Eventually they took me to the hospital. I lived through all those months of being ill, and came out of them a different woman. Now I was here, still with the same conviction driving me. Not that Theodora had killed my father. That was silly, I realized. But that he had been killed and that no one but I admitted this or fought to establish it. Now I had to fling down the glove and tell them I meant to find the truth, though there was still the danger that they might send me back again to that white, sterile prison where I could not be my own woman.
Once more I huddled with my arms about me, rocking a little in the big armchair my father had liked. But I stopped that quickly enough. Rocking was something the emotionally disturbed did when they couldn’t cope with reality. I was disturbed and emotional, but not in the same way. And I had to cope.
I returned to the closet where my father’s few jackets and suits still hung. This time I was methodical. I knew the police must have been methodical before me, but I knew something they didn’t know. Sometimes, in a favorite jacket, my father would have a special pocket sewed in. He’d had what amounted to a little boy’s love of secrets and concealment, and I remember his saying, “When they search me, they’ll never find this.” I doubt if anyone ever searched him, though it might have happened in his line of work, since in those early days when he doubled as a reporter he had sometimes turned up where he had no business being.
There was such a pocket in the lining of one gray suit, but I found nothing in it. I searched the other clothes carefully, and the plaid sports jacket last. Something crackled in the lining, as my fingers sought the concealed pocket, and I hurried to draw out a tiny, folded slip of paper.
The writing on it was my father’s—a form of hasty printing that he always used. He far preferred the typew
riter to the pen, but when he had to write he set the words down in these square, not very neat letters. There were only four words and they meant nothing at all to me: MUTTON FAT AND TYCHE. That was all, and I could have wept with disappointment. But there was no time for that. Bruce might come back looking for me at any moment, and I didn’t want him to guess what I was doing.
I went over the few things of my father’s that lay on the desk. His wallet was not among them, and I knew it would have been taken away. I searched the drawers, as the police must have done. I even studied blank sheets of the notepaper Theo provided for every guest with the name SPINDRIFT across the top, in order to see if there was an imprint on a lower sheet from what might have been written on an upper. But the sheets were innocent and blank.
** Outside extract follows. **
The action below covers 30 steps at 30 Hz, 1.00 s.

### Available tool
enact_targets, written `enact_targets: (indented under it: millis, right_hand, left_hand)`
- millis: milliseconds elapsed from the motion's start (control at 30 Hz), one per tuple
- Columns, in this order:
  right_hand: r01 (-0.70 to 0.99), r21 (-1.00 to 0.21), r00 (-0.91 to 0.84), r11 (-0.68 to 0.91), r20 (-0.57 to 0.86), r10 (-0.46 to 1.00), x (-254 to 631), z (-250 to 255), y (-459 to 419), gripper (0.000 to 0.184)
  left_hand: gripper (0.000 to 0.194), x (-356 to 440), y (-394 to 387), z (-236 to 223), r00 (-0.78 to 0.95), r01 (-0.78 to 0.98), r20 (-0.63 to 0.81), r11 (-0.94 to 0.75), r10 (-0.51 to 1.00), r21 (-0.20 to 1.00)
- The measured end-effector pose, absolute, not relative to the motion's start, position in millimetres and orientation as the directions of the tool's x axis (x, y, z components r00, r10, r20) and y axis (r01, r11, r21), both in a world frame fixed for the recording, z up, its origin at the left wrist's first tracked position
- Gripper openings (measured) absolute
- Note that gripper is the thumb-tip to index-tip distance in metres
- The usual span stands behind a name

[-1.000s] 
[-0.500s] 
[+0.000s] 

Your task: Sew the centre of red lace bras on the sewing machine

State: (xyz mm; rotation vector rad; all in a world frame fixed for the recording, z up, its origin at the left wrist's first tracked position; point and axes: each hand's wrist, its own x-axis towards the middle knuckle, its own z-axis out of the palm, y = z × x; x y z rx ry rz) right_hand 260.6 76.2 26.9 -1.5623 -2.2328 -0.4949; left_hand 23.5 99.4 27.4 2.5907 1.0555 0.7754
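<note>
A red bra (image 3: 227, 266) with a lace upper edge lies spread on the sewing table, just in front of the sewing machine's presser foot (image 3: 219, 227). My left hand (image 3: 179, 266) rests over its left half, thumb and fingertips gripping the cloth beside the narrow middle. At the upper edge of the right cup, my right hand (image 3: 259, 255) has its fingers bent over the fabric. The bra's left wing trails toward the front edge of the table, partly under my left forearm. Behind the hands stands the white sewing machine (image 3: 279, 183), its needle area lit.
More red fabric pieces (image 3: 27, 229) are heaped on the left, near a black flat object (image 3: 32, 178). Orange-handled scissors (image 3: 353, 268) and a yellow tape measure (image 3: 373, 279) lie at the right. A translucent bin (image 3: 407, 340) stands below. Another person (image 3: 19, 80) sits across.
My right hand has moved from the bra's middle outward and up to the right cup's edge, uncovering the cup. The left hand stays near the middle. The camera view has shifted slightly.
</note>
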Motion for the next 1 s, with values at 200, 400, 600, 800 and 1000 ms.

Finally, I went into the bathroom and searched through his leather shaving kit, looked along the empty shelves in the cabinet. Nothing anywhere—as of course there wouldn’t be. All I had that was secret—and meaningless—were those four words: MUTTON FAT AND TYCHE.
When I heard someone at the door of the room, I ran water in the basin and smoothed my hands over my shock of fluffy brown hair. That would be Bruce, come considerately to see if I was all right. There was no more searching to be done here so I might as well go out and face him.
I went into the bedroom and found Theodora Moreland waiting.
4
Theo stood across the room from me, carefully avoiding those stains on the carpet. She still wore her jade green Chinese sheath, with the slit up the side and the neat, high collar, and she looked fiercely diminutive. If diminutive is the word. I suppose the Rock of Gibraltar might be termed diminutive beside Mount Everest, but the word did not fit that sort of indomitable smallness.